The Sultan’s face grew solemn when he heard of it, and he said he would not meddle with one whom Allah intended to live. So it was that Ahmed Hatab, still alive and still penniless, was turned free again. He thought he would walk to the next town and try his luck at dying there. Presently, he came to the place and his feet took him to the palace of the Sultan. Now, this Sultan’s palace was rich and splendid, with many courtyards and fountains and gardens. The seven gates were guarded by armed soldiers and by massive dogs with formidable jaws.

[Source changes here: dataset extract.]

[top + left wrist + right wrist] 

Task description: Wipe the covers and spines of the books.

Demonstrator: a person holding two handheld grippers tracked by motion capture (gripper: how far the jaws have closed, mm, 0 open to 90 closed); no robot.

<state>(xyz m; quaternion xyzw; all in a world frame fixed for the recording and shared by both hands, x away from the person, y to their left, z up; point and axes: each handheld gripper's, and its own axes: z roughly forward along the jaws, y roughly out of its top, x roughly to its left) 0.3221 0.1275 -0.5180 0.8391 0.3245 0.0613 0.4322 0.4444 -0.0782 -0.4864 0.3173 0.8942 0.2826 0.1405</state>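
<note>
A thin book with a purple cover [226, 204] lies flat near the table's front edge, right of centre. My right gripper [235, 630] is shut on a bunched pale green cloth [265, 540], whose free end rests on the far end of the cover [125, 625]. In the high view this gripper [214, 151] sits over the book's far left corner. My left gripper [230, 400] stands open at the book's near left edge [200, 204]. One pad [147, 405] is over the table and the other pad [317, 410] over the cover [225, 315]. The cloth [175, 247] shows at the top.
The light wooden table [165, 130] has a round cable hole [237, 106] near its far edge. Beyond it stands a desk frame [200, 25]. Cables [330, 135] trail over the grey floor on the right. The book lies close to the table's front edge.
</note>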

Ahmed Hatab selected a gateway casually, and wandered in through it, dressed in his filthy rags. No one stopped him, and so he whistled and sang to draw attention to himself. But the guards only stood stiffly beside the gate, as though Ahmed
were not there, and the watch-dogs did not even glance up. Ahmed grew angry again, and stamped into the palace itself, through long corridors hung with rich carpets, and into the throne room of the great Sultan.

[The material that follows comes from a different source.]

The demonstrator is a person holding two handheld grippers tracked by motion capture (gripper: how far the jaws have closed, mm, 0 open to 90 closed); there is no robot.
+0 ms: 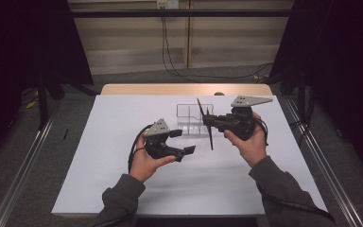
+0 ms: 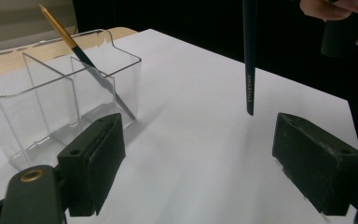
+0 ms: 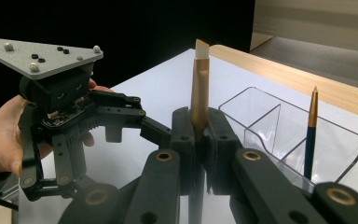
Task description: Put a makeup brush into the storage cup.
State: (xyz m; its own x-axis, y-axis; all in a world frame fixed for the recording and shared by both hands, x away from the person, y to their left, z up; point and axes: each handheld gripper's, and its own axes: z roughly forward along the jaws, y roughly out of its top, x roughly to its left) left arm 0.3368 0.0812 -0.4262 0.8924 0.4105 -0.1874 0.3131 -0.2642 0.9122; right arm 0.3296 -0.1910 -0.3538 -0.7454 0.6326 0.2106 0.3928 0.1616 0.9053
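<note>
Probably lab: black curtains [image 1: 23, 42], metal frame rails [image 1: 19, 165], white-covered table [image 1: 123, 189], loose wall cables [image 1: 170, 56]

A bench [image 1: 123, 179] is seen in the high view. Its top is covered with a flat white sheet, and a strip of light wood is left bare along the far edge. A clear plastic box [image 1: 194, 118] is stood right on the white top, near the far middle. The box is split into small parts by clear walls. A thin brush [image 2: 81, 56] with a gold end is leaned inside one part of the box.
</note>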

The Sultan was there with all his advisers and wise men. As the door opened, and ragged Ahmed marched in, they all looked up in horrified surprise.
“Who are you,” the Sultan demanded, “and how in the name of all the saints and djinn did you get in here?”
“May Allah preserve your Mightiness, oh pearl of Sultans,” Ahmed replied humbly. “I walked in.”
“What?” cried the Sultan. “With all my armed guards and my ferocious watch-dogs at the gates?”
“Indeed,” said Ahmed, “that is how it happened.”
“Go outside my palace and try to get in again,” the Sultan commanded, “and we shall see if my guards and my dogs are so blind twice.”
So for the second time Ahmed Hatab strolled in through the palace gates. And neither the guards nor the dogs stirred. Then the Sultan of that city was greatly amused, and admired Ahmed for his supposed cleverness in slipping past the guards. He decided to make Ahmed one of his advisers, and to bestow an estate upon him, and to give him one of the royal princesses as a wife.
The Sultan’s youngest daughter was slim and bright-eyed, graceful as a flower. She came and combed the beard of Ahmed Hatab, and gave him fine clothes of embroidered brocade and spoke to him most gently and lovingly. Ahmed had never seen such a woman in all his life, and his heart flamed with love and desire for her. In a few days, the daughter of the Sultan was married to the little woodseller, and so it was that Ahmed Hatab, having found good fortune far beyond his dreams, decided that life was worth living after all.